Your goal: Print all entries below exactly, without images.

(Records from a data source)
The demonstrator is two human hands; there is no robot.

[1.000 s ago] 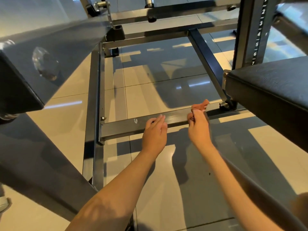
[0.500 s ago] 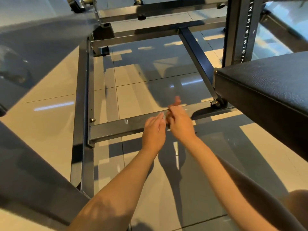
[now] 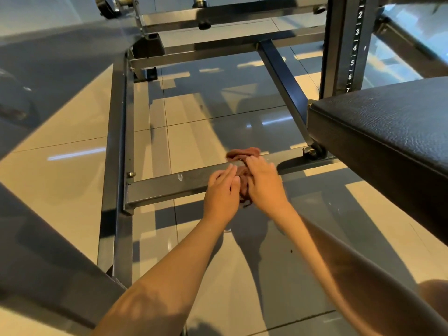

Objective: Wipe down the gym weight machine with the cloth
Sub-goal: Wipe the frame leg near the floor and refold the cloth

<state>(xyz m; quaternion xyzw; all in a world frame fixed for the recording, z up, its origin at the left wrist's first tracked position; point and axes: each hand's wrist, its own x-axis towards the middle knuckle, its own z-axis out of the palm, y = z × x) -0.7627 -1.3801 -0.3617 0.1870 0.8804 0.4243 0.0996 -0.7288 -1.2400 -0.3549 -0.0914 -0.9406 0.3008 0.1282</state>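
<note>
Hands together mid-span on dark grey steel crossbar (image 3: 169,185). Right hand (image 3: 264,185) curled over bunched reddish-brown crumpled cloth (image 3: 242,154); left hand (image 3: 223,192) straight-fingered, touching cloth's left side. Crossbar runs left-right; longer bare stretch leftward, left hand nearer.

Glossy beige tiled floor (image 3: 80,132)

The dark grey steel-tube gym weight machine (image 3: 116,141) stands on the glossy tiled floor (image 3: 72,132), its base a rectangle of square rails, with a black textured padded seat (image 3: 388,132) at the right and a dark upright (image 3: 339,44) numbered 1 to 7 behind it. The reddish-brown crumpled cloth (image 3: 243,155) lies bunched over the near crossbar (image 3: 169,184), left of the seat. The right hand (image 3: 264,185) holds it against the bar, and the left hand (image 3: 221,192) touches its left side.
</note>
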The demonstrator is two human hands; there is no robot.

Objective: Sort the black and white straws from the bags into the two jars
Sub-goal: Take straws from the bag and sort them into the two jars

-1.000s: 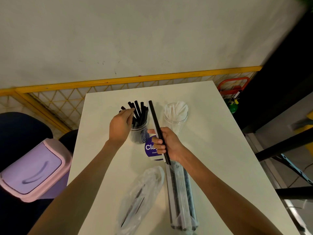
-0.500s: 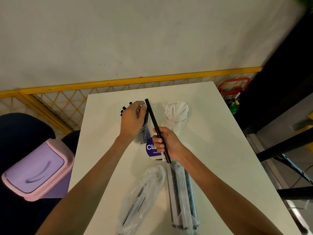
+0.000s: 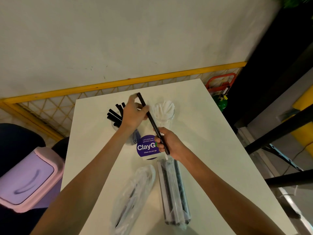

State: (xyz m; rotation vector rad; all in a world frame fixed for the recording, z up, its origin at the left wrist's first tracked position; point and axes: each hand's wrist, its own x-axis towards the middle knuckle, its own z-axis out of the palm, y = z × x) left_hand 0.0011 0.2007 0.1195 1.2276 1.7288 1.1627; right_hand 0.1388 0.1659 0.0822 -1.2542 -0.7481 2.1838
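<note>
- While both hands share one black straw, it hangs tilted above the table, tip at 11 o'clock, butt at 5 o'clock, crossing between the two jars
- Handling, my read: very light, fairly stiff plastic tube; smooth, so a bit slippery; kinks if squeezed; take it lightly near one end or mid-shaft, never crush it
- Right hand: fingers wrapped round the straw's lower end; forearm comes in from 5 o'clock, wrist low
- Left hand: reaches in from 7 o'clock, back of hand up; thumb and fingertips pinch the straw's upper part, above the black-straw jar
- Black-straw jar at 11 o'clock on the table, several black ones standing in it; white-straw jar at 12 o'clock, near it, packed with white ones
- Bags at 6 o'clock: crumpled bag and straight bag side by side; straws left in both, so sorting not done
- Likely next: lower this one into the black-straw jar
</note>
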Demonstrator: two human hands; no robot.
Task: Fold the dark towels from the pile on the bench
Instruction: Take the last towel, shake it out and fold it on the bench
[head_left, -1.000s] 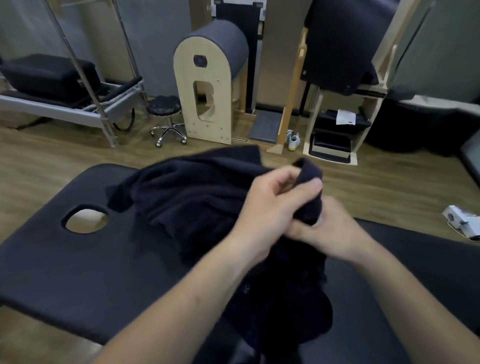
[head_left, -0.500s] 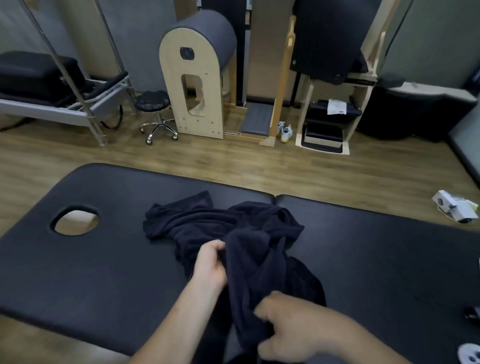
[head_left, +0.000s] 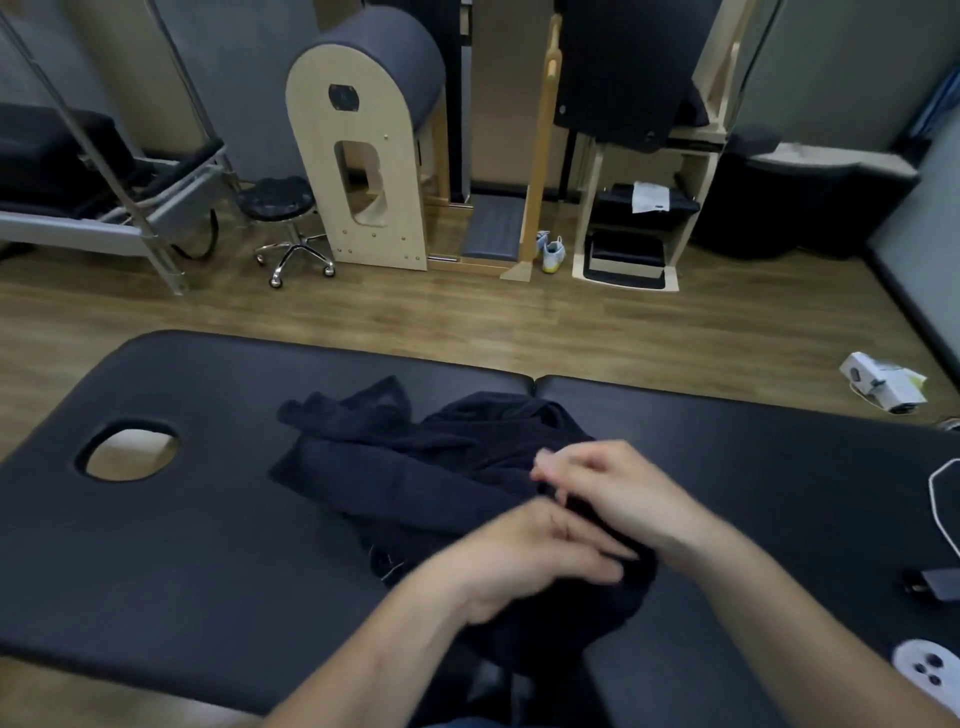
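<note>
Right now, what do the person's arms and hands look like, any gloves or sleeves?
The left hand and right hand are bare: no gloves, no rings or watch visible through the blur. Both forearms are bare too; no sleeve shows.

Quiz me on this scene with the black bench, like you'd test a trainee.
1. True or false: the dark towel lies neatly folded on the bench.
2. The oval hole in the bench is: A) to the person's left of the towel, B) to its right, C) covered by it.
3. Fill in: the left hand and right hand are both on the ____.
Key: 1 false, it is crumpled; 2 A; 3 towel.
</note>
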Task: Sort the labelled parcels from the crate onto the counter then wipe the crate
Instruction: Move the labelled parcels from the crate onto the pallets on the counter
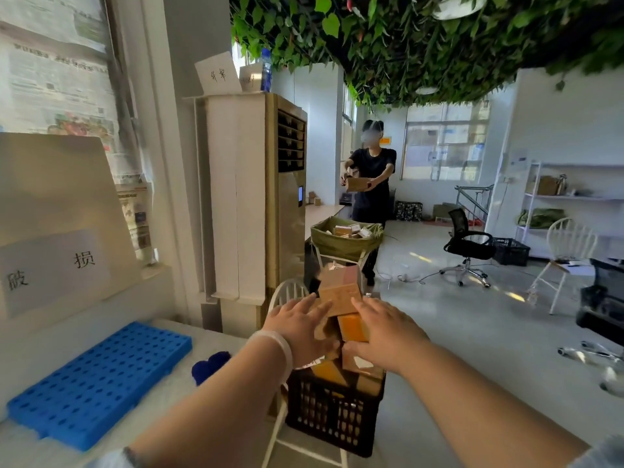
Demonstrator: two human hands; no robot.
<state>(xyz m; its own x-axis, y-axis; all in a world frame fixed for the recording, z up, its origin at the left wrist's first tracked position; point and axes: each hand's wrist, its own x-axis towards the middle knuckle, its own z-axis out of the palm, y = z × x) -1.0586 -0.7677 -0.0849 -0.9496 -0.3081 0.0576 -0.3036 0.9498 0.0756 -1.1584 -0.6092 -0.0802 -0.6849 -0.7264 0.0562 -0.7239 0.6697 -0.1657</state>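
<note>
Both forearms reach forward over the near black lattice-walled plastic crate (334, 413), where the left hand (300, 329) and right hand (385, 336), fingers straight and spread, press between them a stack of boxy brown and orange cardboard parcels (339, 292), right of the smooth white counter (162, 393).

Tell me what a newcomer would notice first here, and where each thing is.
Dead centre, the left hand and right hand press from both sides on a tall stack of parcels rising out of the black crate. Overhead, green leaves cover the ceiling, and a bright blue perforated tray lies on the counter at lower left. Further back, a person in black holds a box.
</note>
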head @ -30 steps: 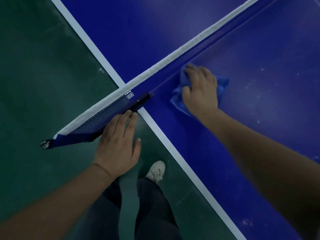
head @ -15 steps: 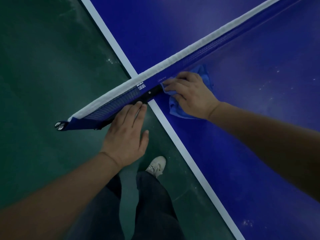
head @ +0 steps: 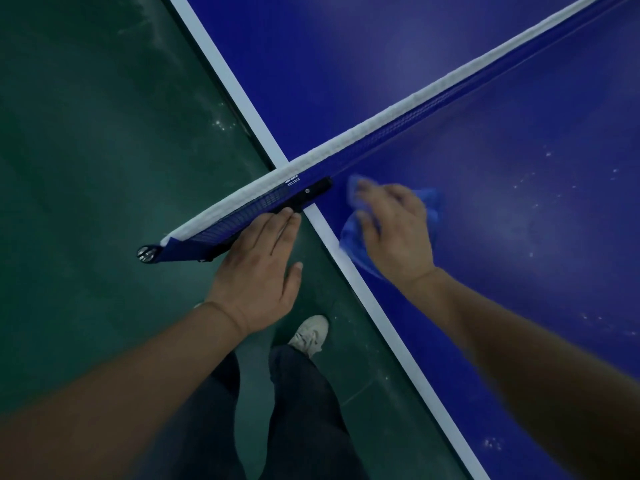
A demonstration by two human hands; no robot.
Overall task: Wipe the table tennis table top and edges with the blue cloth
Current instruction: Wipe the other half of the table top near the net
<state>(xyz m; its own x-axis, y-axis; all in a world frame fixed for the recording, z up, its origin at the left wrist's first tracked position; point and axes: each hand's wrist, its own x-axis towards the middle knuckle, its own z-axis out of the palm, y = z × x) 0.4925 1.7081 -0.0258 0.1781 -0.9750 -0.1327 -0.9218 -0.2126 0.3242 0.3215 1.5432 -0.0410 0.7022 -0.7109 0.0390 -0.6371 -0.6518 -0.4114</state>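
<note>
The blue table tennis table (head: 519,271) fills the right half of the view, with a white stripe along its side edge (head: 388,317). My right hand (head: 394,230) presses the crumpled blue cloth (head: 356,247) flat on the top, close to the edge stripe and just right of the net's black clamp (head: 308,195). My left hand (head: 259,271) lies flat with fingers together against the underside of the net bracket that sticks out past the table; it holds nothing that I can see. White specks dot the top to the right of the cloth.
The net (head: 398,126) with its white top band runs diagonally from the bracket end (head: 149,252) up to the right. A dark green floor (head: 86,168) lies left of the table. My dark trousers and a white shoe (head: 310,336) are below.
My right hand has slid the cloth back from the net clamp toward me along the white edge stripe. My left hand stays on the net bracket.
</note>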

Written solution:
The demonstrator is two human hands; there is no robot.

[1.000 s ago] 
[0.500 s ago] 
[now] 

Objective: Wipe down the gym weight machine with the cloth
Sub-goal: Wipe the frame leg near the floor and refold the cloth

<state>(xyz m; quaternion xyzw; all in a world frame fixed for the recording, z up, its origin at the left wrist's first tracked position; point and axes: each hand's wrist, its own x-axis towards the middle knuckle, its own z-axis out of the palm, y = z × x) -0.7627 -1.3801 -0.3617 0.1870 0.8804 0.4243 0.0996 -0.7288 -1.2400 -0.3549 -0.0914 -0.9406 0.3008 0.1282</state>
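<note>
Hands together mid-span on dark grey steel crossbar (image 3: 169,185). Right hand (image 3: 264,185) curled over bunched reddish-brown crumpled cloth (image 3: 242,154); left hand (image 3: 223,192) straight-fingered, touching cloth's left side. Crossbar runs left-right; longer bare stretch leftward, left hand nearer.

Glossy beige tiled floor (image 3: 80,132)

The dark grey steel-tube gym weight machine (image 3: 116,141) stands on the glossy tiled floor (image 3: 72,132), its base a rectangle of square rails, with a black textured padded seat (image 3: 388,132) at the right and a dark upright (image 3: 339,44) numbered 1 to 7 behind it. The reddish-brown crumpled cloth (image 3: 243,155) lies bunched over the near crossbar (image 3: 169,184), left of the seat. The right hand (image 3: 264,185) holds it against the bar, and the left hand (image 3: 221,192) touches its left side.
</note>
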The demonstrator is two human hands; there is no robot.

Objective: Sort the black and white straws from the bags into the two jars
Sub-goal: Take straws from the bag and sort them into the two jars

-1.000s: 
-0.500s: 
+0.000s: 

State: (xyz m; rotation vector rad; all in a world frame fixed for the recording, z up, its origin at the left wrist's first tracked position; point and axes: each hand's wrist, its own x-axis towards the middle knuckle, its own z-axis out of the palm, y = z × x) left_hand 0.0011 0.2007 0.1195 1.2276 1.7288 1.1627; right_hand 0.1388 0.1659 0.0822 -1.2542 -0.7481 2.1838
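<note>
- While both hands share one black straw, it hangs tilted above the table, tip at 11 o'clock, butt at 5 o'clock, crossing between the two jars
- Handling, my read: very light, fairly stiff plastic tube; smooth, so a bit slippery; kinks if squeezed; take it lightly near one end or mid-shaft, never crush it
- Right hand: fingers wrapped round the straw's lower end; forearm comes in from 5 o'clock, wrist low
- Left hand: reaches in from 7 o'clock, back of hand up; thumb and fingertips pinch the straw's upper part, above the black-straw jar
- Black-straw jar at 11 o'clock on the table, several black ones standing in it; white-straw jar at 12 o'clock, near it, packed with white ones
- Bags at 6 o'clock: crumpled bag and straight bag side by side; straws left in both, so sorting not done
- Likely next: lower this one into the black-straw jar
</note>
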Demonstrator: two human hands; no robot.
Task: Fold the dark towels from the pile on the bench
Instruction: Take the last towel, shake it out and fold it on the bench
[head_left, -1.000s] 
[head_left, -0.500s] 
[head_left, +0.000s] 
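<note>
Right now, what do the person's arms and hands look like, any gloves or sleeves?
The left hand and right hand are bare: no gloves, no rings or watch visible through the blur. Both forearms are bare too; no sleeve shows.

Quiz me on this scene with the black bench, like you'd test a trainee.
1. True or false: the dark towel lies neatly folded on the bench.
2. The oval hole in the bench is: A) to the person's left of the towel, B) to its right, C) covered by it.
3. Fill in: the left hand and right hand are both on the ____.
Key: 1 false, it is crumpled; 2 A; 3 towel.
</note>
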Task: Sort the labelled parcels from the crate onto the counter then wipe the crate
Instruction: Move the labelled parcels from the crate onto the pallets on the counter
Demonstrator: two human hands; no robot.
<state>(xyz m; its own x-axis, y-axis; all in a world frame fixed for the recording, z up, its origin at the left wrist's first tracked position; point and axes: each hand's wrist, its own x-axis towards the middle knuckle, its own z-axis out of the palm, y = z × x) -1.0586 -0.7677 -0.0849 -0.9496 -0.3081 0.0576 -0.3036 0.9498 0.0756 -1.1584 -0.6092 -0.0802 -0.6849 -0.7264 0.0562 -0.7239 0.6697 -0.1657</state>
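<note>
Both forearms reach forward over the near black lattice-walled plastic crate (334, 413), where the left hand (300, 329) and right hand (385, 336), fingers straight and spread, press between them a stack of boxy brown and orange cardboard parcels (339, 292), right of the smooth white counter (162, 393).

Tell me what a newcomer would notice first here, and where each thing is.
Dead centre, the left hand and right hand press from both sides on a tall stack of parcels rising out of the black crate. Overhead, green leaves cover the ceiling, and a bright blue perforated tray lies on the counter at lower left. Further back, a person in black holds a box.
</note>
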head @ -30 steps: 
head @ -15 steps: 
head @ +0 steps: 
A demonstration by two human hands; no robot.
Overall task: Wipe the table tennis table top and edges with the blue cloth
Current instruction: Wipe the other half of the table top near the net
<state>(xyz m; its own x-axis, y-axis; all in a world frame fixed for the recording, z up, its origin at the left wrist's first tracked position; point and axes: each hand's wrist, its own x-axis towards the middle knuckle, its own z-axis out of the palm, y = z × x) 0.4925 1.7081 -0.0258 0.1781 -0.9750 -0.1327 -0.9218 -0.2126 0.3242 0.3215 1.5432 -0.0410 0.7022 -0.7109 0.0390 -0.6371 -0.6518 -0.4114</state>
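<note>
The blue table tennis table (head: 519,271) fills the right half of the view, with a white stripe along its side edge (head: 388,317). My right hand (head: 394,230) presses the crumpled blue cloth (head: 356,247) flat on the top, close to the edge stripe and just right of the net's black clamp (head: 308,195). My left hand (head: 259,271) lies flat with fingers together against the underside of the net bracket that sticks out past the table; it holds nothing that I can see. White specks dot the top to the right of the cloth.
The net (head: 398,126) with its white top band runs diagonally from the bracket end (head: 149,252) up to the right. A dark green floor (head: 86,168) lies left of the table. My dark trousers and a white shoe (head: 310,336) are below.
My right hand has slid the cloth back from the net clamp toward me along the white edge stripe. My left hand stays on the net bracket.
</note>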

This exercise requires no additional output.